In Turkey, pharmaceutical warehouses which provide secondary packaging services such as inserting patient information leaflets, labelling, price printing in addition to the basic storage services are classified as responsible warehouses. According to the Regulation Regarding the Pharmaceutical Warehouses and Products Located in Pharmaceutical Warehouses, a responsible warehouse permit is necessary to be issued for these entities by the Ministry of Health (“MoH”). According to the recent announcement of the MoH, warehouses providing secondary packaging services shall be evaluated as manufacturing facilities and further procedural requirements will be applied.
Manufacturing facilities are subject to the provisions of the Regulation on Manufacturing Plants of Pharmaceuticals and Good Manufacturing Practices Guideline. In order to obtain a manufacturing plant permit, any real or legal entity satisfying the general conditions (i.e. employing a responsible manager with a degree of pharmacy, medicine or chemistry; employing certain personnel, documenting that the facility satisfies the technical requirements, compliance with the good manufacturing practices requirements) and possessing the required documents can apply to the relevant authorities. Going forward, as the pharmaceutical warehouses providing secondary packaging services will be evaluated as manufacturing facilities, requirements for operation and authorization of manufacturing plants shall be applicable to these warehouses.
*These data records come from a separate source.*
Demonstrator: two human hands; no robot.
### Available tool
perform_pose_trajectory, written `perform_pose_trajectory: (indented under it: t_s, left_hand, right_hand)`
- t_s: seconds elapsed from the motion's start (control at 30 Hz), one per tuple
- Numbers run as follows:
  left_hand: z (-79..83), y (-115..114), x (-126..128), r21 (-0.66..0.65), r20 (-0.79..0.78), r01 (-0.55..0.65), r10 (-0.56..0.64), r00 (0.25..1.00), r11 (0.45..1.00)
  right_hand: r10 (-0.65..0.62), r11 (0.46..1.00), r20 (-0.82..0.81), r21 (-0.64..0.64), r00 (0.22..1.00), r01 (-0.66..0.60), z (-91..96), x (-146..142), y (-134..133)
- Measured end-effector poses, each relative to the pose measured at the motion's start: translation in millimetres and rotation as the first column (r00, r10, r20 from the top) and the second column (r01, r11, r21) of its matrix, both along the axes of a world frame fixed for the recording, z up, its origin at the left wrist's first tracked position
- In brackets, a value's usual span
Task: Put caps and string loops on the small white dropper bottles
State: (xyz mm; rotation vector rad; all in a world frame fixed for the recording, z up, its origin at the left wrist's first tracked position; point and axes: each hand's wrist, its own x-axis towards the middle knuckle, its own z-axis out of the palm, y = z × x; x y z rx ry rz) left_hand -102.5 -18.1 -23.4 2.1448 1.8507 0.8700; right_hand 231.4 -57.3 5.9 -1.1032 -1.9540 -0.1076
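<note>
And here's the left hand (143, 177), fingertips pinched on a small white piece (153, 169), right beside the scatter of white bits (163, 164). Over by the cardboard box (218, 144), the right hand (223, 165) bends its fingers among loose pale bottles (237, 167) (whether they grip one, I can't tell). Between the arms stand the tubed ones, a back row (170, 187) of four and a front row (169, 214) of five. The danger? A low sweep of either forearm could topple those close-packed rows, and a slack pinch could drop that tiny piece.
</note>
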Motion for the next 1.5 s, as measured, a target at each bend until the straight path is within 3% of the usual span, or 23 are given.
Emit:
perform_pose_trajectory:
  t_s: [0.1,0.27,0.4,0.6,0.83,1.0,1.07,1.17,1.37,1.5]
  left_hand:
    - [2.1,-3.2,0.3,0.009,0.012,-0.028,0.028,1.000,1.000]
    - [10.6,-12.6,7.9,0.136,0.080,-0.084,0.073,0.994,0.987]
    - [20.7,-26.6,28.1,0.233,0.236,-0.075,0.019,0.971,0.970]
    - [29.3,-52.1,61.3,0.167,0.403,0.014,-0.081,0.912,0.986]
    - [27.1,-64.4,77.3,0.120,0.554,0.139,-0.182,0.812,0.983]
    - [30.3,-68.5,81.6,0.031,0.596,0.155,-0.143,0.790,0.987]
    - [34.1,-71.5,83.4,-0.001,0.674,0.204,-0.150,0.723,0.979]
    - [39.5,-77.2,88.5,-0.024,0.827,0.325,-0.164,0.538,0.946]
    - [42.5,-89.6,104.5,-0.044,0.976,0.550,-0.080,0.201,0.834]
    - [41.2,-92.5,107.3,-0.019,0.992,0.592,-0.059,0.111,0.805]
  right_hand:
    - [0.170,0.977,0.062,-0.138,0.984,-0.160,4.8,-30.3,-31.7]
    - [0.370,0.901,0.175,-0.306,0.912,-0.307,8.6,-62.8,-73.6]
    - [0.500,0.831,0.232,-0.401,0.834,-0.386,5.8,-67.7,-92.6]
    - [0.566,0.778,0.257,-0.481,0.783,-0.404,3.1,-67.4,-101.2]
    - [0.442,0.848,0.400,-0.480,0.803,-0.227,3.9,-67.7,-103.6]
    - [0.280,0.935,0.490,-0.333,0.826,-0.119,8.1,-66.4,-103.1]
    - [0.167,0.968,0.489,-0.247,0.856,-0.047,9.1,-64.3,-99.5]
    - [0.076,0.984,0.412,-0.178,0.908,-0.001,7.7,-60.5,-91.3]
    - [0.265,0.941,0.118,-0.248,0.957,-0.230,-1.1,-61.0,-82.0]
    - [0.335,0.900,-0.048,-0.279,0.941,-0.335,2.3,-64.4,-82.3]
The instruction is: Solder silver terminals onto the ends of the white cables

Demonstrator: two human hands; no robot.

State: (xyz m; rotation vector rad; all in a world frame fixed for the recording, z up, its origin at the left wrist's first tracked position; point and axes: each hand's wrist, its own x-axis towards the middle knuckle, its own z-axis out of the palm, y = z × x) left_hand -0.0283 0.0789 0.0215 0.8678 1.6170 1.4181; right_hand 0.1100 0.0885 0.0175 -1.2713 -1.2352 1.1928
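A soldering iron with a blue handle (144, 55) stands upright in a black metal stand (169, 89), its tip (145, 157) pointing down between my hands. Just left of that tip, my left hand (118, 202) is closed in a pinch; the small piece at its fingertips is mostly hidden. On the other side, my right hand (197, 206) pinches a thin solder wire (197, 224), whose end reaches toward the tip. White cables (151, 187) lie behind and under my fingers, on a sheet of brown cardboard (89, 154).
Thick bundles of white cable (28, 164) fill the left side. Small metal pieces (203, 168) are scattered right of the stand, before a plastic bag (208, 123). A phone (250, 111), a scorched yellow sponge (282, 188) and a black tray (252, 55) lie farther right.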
Under this approach, warehouses currently providing secondary packaging services are required to apply to the MoH by July 31, 2017 to initiate the procedures for issuance of a manufacturing plant permit and completion of a site inspection. The most important consequence of this new system is expected to be the need to comply with the good manufacturing practices by these warehouses and increase in the quality requirements applicable to warehouses even for secondary packaging activities.